The partial lifting of restrictions for e-commerce companies to deliver non-essentials also prompted customers to make a beeline for certain products that became essential over time. According to online marketplace Snapdeal, key items the company shipped following the partial relaxations included personal grooming products, stationery products, steel utensils, apparel, footwear and electronics like power banks, phone and laptop chargers.
“Summer products including t-shirts, Bermuda shorts, skirts, cropped tops dominated the apparel category. Nightwear items like cotton night shorts, top and pyjama sets, nighties and night-suits, figure high on the shopping lists.
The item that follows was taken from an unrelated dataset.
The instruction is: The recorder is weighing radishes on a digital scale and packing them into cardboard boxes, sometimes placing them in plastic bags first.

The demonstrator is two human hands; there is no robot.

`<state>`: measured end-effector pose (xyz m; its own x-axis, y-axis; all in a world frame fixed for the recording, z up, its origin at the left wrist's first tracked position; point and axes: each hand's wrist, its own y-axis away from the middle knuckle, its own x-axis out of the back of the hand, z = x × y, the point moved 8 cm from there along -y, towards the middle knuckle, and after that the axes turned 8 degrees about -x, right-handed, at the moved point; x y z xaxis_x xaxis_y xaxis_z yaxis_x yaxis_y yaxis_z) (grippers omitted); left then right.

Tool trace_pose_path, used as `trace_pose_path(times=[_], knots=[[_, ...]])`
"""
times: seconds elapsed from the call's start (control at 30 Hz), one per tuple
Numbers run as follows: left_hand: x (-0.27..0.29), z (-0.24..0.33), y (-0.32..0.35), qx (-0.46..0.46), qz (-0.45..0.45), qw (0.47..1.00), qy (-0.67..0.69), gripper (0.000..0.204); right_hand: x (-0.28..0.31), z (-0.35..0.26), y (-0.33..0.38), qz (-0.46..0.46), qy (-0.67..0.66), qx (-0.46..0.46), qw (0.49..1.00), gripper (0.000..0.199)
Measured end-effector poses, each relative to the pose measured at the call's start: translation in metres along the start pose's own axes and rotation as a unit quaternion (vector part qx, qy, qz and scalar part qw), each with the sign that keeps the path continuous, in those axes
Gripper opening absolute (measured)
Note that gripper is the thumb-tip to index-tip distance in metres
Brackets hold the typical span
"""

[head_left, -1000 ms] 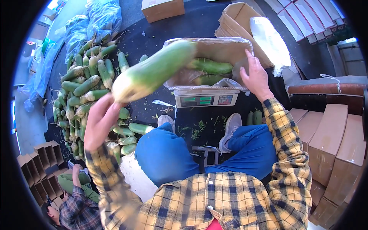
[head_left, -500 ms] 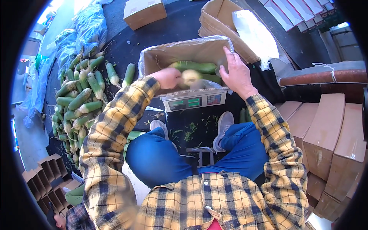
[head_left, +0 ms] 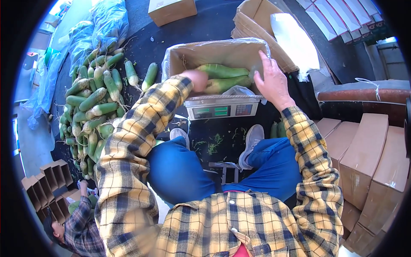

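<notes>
Nearest us, at the bottom centre of the frame, is our plaid shirt (head_left: 201, 227), with our blue trousers (head_left: 180, 171) and pale shoes (head_left: 254, 141) just above it. Between the shoes, green leaf scraps (head_left: 214, 144) lie on the black floor covering (head_left: 145, 47).

Past them, near the centre, a digital scale (head_left: 205, 113) carries an open cardboard carton (head_left: 218, 50) lined with clear plastic. Two green radishes (head_left: 224, 71) lie side by side in it. Our left hand (head_left: 197, 80) is in the carton at their left ends; it is blurred, and we cannot tell whether it grips one. Our right hand (head_left: 274, 85) is open at the carton's right rim, its fingers stretched out and its thumb apart.

Left of centre, a heap of green radishes (head_left: 92, 102) with stringy roots spreads over the floor covering. At the lower left we see a co-worker (head_left: 81, 222) beside empty open boxes (head_left: 48, 184); at the right, closed cartons (head_left: 364, 154) are stacked.

Farthest off are blue plastic bags (head_left: 110, 25) at the upper left, a closed box (head_left: 172, 12) at top centre and a white sack (head_left: 293, 40) at the upper right.
</notes>
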<state>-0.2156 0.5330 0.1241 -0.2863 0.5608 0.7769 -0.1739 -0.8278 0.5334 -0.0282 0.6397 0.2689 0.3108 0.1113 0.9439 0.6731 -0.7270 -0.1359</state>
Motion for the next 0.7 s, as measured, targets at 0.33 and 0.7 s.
trace_pose_path(times=[0.33, 0.7], knots=[[0.097, -0.033, 0.250, 0.018, 0.517, 0.776, 0.362, 0.035, -0.003, 0.012, 0.000, -0.007, 0.011, -0.003, 1.000, 0.064], [-0.517, -0.111, 0.368, 0.552, 0.251, 0.588, 0.536, 0.029, -0.016, 0.005, -0.004, 0.002, 0.021, 0.055, 0.998, 0.063]])
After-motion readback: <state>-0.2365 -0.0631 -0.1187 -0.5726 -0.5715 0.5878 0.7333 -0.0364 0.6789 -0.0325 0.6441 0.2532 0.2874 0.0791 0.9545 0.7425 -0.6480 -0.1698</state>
Simple footwear like chappals and sandals is also being picked up by users,” a company spokesperson said.
The late growth in specific categories of food and retail goods could also be attributed to the fact that online grocers, shopkeepers and other organised retailers have been limiting their stock-keeping units (SKUs) to better manage the supply chain. This has mainly been on account of hurdles in transportation, and unavailability of certain mainstream brands.
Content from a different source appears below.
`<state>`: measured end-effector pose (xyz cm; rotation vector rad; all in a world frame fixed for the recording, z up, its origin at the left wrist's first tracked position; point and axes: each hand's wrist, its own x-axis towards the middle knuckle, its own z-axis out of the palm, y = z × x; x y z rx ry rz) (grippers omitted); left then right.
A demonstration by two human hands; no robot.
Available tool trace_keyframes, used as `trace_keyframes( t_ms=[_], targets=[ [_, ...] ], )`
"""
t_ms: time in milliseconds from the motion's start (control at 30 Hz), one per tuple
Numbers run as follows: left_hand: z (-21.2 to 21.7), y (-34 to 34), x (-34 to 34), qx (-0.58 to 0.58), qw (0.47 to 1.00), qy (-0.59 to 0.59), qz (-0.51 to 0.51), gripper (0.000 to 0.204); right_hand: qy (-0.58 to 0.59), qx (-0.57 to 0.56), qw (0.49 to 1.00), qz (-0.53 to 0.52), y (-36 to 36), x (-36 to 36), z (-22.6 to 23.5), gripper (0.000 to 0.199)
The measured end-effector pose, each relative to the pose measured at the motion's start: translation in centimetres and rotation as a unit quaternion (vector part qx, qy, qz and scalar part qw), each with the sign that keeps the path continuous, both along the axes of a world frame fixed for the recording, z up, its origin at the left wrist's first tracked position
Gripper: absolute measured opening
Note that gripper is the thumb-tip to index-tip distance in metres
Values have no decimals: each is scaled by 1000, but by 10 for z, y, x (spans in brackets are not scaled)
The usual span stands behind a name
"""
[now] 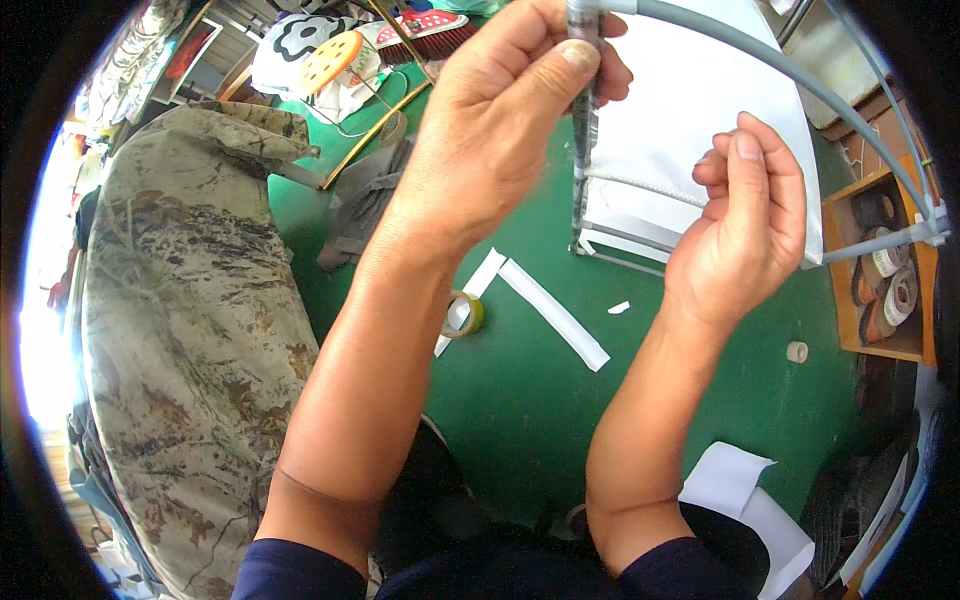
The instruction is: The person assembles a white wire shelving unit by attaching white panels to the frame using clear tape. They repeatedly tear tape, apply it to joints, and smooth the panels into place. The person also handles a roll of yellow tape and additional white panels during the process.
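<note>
My left hand (pixel 500 130) is closed around an upright pole (pixel 582 150) with a mottled grey-black surface, its thumb pressed on the side. The pole joins a frame of grey tubing (pixel 800 75) that curves away to the right. A white sheet (pixel 680 95) is spread behind the pole and tubing. In front of the sheet, my right hand (pixel 740 215) is raised with its fingers curled and thumb against the index finger. Whatever it may pinch is too small to make out. A pale cord-like line (pixel 640 187) runs from the pole toward those fingers.
On the green floor lie a tape roll (pixel 472 314), a white strip (pixel 555 315), a small roll (pixel 797 352) and white paper (pixel 735 480). A camouflage-covered object (pixel 190 330) stands left. A wooden box (pixel 848 285) of spools is at right; a red brush (pixel 430 42) lies far back.
</note>
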<state>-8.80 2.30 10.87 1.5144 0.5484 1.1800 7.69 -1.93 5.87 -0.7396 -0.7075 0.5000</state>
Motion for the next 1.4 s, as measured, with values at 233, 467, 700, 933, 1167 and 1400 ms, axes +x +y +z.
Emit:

Ready-to-cook meals, a surprise entrant in the high selling food items during the lockdown period, is likely to have benefited branded labels more with people taking extra precaution about health and hygiene. Tata Consumer Products, which has a range of ready-to-cook items, saw its sales jump up to 60 per cent year-on-year, the company’s head of marketing, Sagar Boke said.
Wafer, chips and nachos, which had an average shelf life of up to seven days in stores, have been selling out faster, with customers opting for the bigger stock-keeping units. For PepsiCo’s, Lays as well as Green Dot Health Foods’ Cornitos, the average per store orders almost quadrupled to 6-8 cartons per week from two cartons a week, earlier.
“We saw sales double in Delhi, Mumbai, and Bangalore in April. Home delivery and online ordering and delivery model helped us reach our customers,” Green Dot Health Foods’ Managing Director Vikram Agarwal said.
Fresh vegetables, fruits, and milk sales remained an outlier during the lockdown period of 40 days so far. “For fresh fruits and vegetables, the average daily demand has gone up from normal 160 metric ton to 230 metric ton, registering a 44 per cent growth, but during the initial lockdown period the demand had crossed 320 metric ton,” Mother Dairy’s Chaudhary said.
“As we go through a phased opening of the lockdown, we expect that last-mile retail segment, which has been only 50 per cent open across India, will start inching ahead to a 80 per cent number,” Odisha-based company Milk Mantra’s founder Srikumar Misra said.
However, the sales of discretionary food products, such as ice-cream took a hit with some companies recording nil sales in the month of April. “The distribution has been deeply impacted, because of which delivery to retail outlets has remained a point of concern and we have recorded almost nil sales in April,” Anindya Dutta, Managing Director of Ahmedabad-based Havmor Ice-cream said.